Install and load the package:
Regex Table of Corporations
The corporations_regex table contains a sample of corporations, their common aliases, ticker symbols, and reference sources used for matching and standardization. The aliases column includes alternative names, abbreviations, or common variants for each corporation to ensure comprehensive matching.
corporations_regex <- read.csv("/Users/shirl/Downloads/corporations_regex.csv", stringsAsFactors = FALSE)

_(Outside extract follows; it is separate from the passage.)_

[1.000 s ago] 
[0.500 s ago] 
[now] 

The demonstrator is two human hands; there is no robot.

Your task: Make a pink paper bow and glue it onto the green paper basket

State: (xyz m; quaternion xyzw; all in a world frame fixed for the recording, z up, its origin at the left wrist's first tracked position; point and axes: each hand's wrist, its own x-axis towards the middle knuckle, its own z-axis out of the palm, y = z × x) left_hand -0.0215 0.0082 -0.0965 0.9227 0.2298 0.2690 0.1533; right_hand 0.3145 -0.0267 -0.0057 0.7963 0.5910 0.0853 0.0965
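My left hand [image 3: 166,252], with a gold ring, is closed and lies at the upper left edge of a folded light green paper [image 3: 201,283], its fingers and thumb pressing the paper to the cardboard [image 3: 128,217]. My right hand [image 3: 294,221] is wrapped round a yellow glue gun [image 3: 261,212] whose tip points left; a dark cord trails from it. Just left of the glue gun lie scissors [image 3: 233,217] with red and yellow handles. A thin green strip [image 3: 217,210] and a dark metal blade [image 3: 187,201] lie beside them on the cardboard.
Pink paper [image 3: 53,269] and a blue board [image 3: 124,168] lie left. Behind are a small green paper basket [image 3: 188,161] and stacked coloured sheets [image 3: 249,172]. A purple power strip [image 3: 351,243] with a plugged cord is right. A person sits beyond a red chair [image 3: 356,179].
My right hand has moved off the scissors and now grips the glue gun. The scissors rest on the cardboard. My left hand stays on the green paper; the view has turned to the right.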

kable(head(corporations_regex))| aliases | cik | FED_RSSD | ticker | naics | sources | pattern |
|---|---|---|---|---|---|---|
| booz allen & hamilton|booz allen hamilton|booz allen hamilton | 13222 | NA | NA | cik | \b(?:booz allen & hamilton|booz allen hamilton)\b | |
| taft stettinius & hollister | 909789 | NA | NA | cik | \b(?:taft stettinius & hollister)\b | |
| case|case | 922321 | NA | NA | cik | \b(?:case)\b | |
| young america | 1058951 | NA | NA | cik | \b(?:young america)\b | |
| alliance | 1086796 | NA | NA | cik | \b(?:alliance)\b |
Data Corporations
The following dataset contains organizations and contributors involved in Project 2025. It is used to demonstrate matching and standardizing corporation names using the regex table.
project_2025_url <- "https://raw.githubusercontent.com/judgelord/corporations/main/data/project_2025_coalition_and_contributors.rda"
tmp <- tempfile(fileext = ".rda")
download.file(project_2025_url, tmp, mode = "wb")
load(tmp)
unlink(tmp)
remove(tmp, project_2025_url)
kable(head(project_2025_coalition_and_contributors))| type | organization | individual | role |
|---|---|---|---|
| Organization | Alabama Policy Institute | Advisory Board Member | |
| Organization | Alliance Defending Freedom | Advisory Board Member | |
| Organization | American Accountability Foundation | Advisory Board Member | |
| Organization | American Center for Law and Justice | Advisory Board Member | |
| Organization | American Compass | Advisory Board Member |
Extracting Aliases from Corporation Crosswalk
The extract() function searches the organization column of the dataset using the aliases patterns in the regex table. It returns the standardized corporation names while optionally removing acronym-only matches to reduce false positives.
corp_df <- extract(data = project_2025_coalition_and_contributors,
col_name = "organization",
regex_table = corporations_regex,
data_return_cols = "organization",
remove_acronyms = TRUE,
use_ner = TRUE)
kable(head(corp_df))| row_id | organization | pattern | match |
|---|---|---|---|
| 3 | American Accountability Foundation | \b(?:american)\b | American |
| 4 | American Center for Law and Justice | \b(?:american)\b | American |
| 5 | American Compass | \b(?:american)\b | American |
| 5 | American Compass | \b(?:urban compass|compass)\b | Compass |
| 7 | American Cornerstone Institute | \b(?:american)\b | American |